# Visualisation (Python &ndash; seaborn)

## 2. Tasks for you

We will use the same data as above (file *application_train.csv* from *kaggle_home_credit.zip*) but bigger volume of it.

1. Read file *application_train.csv* again and make from it a random sample of 5 000 records.

In [None]:
### Setup
# Import libraries
import pandas as pd
import numpy as np
import seaborn as sns

# classes for special types
from pandas.api.types import CategoricalDtype

# Apply the default theme, set bigger font
sns.set_theme()

# Reading and adjusting data
K = pd.read_csv("application_train.csv")
K = K.sample(n=5000, axis=0) # random sample of 5000 records
K.columns = K.columns.str.lower() # column names to lowercase

2. Transform data as above: *data_birth* -> *age*, *days_employed* -> *years_employed* (nonsense data replace by np.nan).

In [None]:
K["age"] = -K["days_birth"] / 365.25 
K["yrs_employed"] = -K["days_employed"] / 365.25
K["yrs_employed"] = np.where(K["yrs_employed"] < 0, np.nan, K["yrs_employed"]) # cleaning from nonsense values

3. Explore distribution of *age* by ECDF, density estimation, histogram, boxplot:
   - In histogram use bins of 5 years, try to make reasonable boundaries of them (e. g. 20-25 etc., see parameter *bins*).
   - In density estimation, limit the curve to the variable range (see parameter *cut* in *histplot*).
   - In density, try various amount of smoothing.
   - For one graph (no matter which one) do a neat annotation (proper title, axis labels), try to change theme (*set_theme* method), font size (*font_scale* in *set* method), color (find yourself).

In [None]:
g = sns.displot(data=K, x="age", kind="ecdf")
g = sns.displot(data=K, x="age", kind="kde", cut=0, bw_adjust=0.8)
g = sns.displot(data=K, x="age", bins=range(20, 75, 5), color="green") \
    .set_axis_labels("Age [years]", "Count") \
    .set(title="Distribution of applicants' age")
g = sns.catplot(data=K, y="age", kind="box")

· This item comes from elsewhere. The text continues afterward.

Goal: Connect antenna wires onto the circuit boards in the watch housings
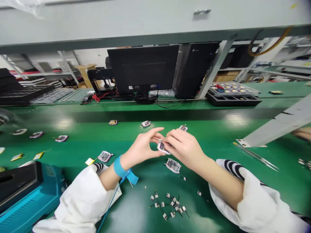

4. Is distribution of *age* more likely Gaussian-like, or skewed? Does 1-sigma and 2-sigma rule hold for it?

In [None]:
# From the histogram the distribution looks like something between uniform and normal distribution,
# i. e. it is close to Gaussian.
# For 1-sigma and 2_sigma rule, let's compute the mean and SD ("sigma"):
age_mean = K["age"].mean()
age_std = K["age"].std()
print("Mean age: ", "%.1f" % age_mean)
print("SD age: ", "%.1f" % age_std)
print("Share of record within 1 sigma:", "%.3f" % np.mean(np.abs(K["age"] - age_mean) < age_std))
print("Share of record within 2 sigma:", "%.3f" % np.mean(np.abs(K["age"] - age_mean) < 2*age_std))
# Data approximately holds both rules

5. Explore distribution of *cnt_children*, consider it like a categorial ordered variable &ndash; make frequency table(s) and graphs.

In [None]:
# frequency table(s)
hlp_df = K.groupby("cnt_children").agg(cnt_abs=("sk_id_curr", "count"))
hlp_df["cnt_cum"] = hlp_df["cnt_abs"].cumsum()
hlp_df["cnt_rel"] = hlp_df["cnt_abs"] / sum(hlp_df["cnt_abs"])
hlp_df["cnt_rel_cum"] = hlp_df["cnt_rel"].cumsum()
print(hlp_df)

# graphs
g = sns.displot(data=K, x="cnt_children", discrete=True)
hlp_df["hlp"] = ""
g = sns.displot(data=hlp_df, x="hlp", hue="cnt_children", multiple="stack", weights="cnt_rel")

6. Explore relationship of *flag_own_car*, *name_family_status*, *yrs_employed* and *ext_source_1* to answer following questions:
   - What is share of car owners in groups by family status? (Compute owner shares as decimal numbers and plot them as means in categories &ndash; mean of 0/1 variable is, in fact, share of 1's.)
   - Plot *ext_source_1* and *yrs_employed* first together and then with distinction of car ownership as a category.
   - What is distribution *ext_source_1* in groups by family status (make a plot)? What statistics do describe well this distribution? Compute them for each group.
   - Do the same for *yrs_employed* instead of *ext_source_1*. Do we use same or different statistics to describe distribution of *yrs_employed*? Again, compute them.

7. Make a plot of *age* distribution for grouping by *code_gender* and *cnt_children* (together, i. e. nested grouping).

In [None]:
g = sns.catplot(data=K, x="cnt_children", y="age", hue="code_gender", kind="violin", split=True)
g = sns.catplot(data=K, x="cnt_children", y="age", hue="code_gender", kind="box")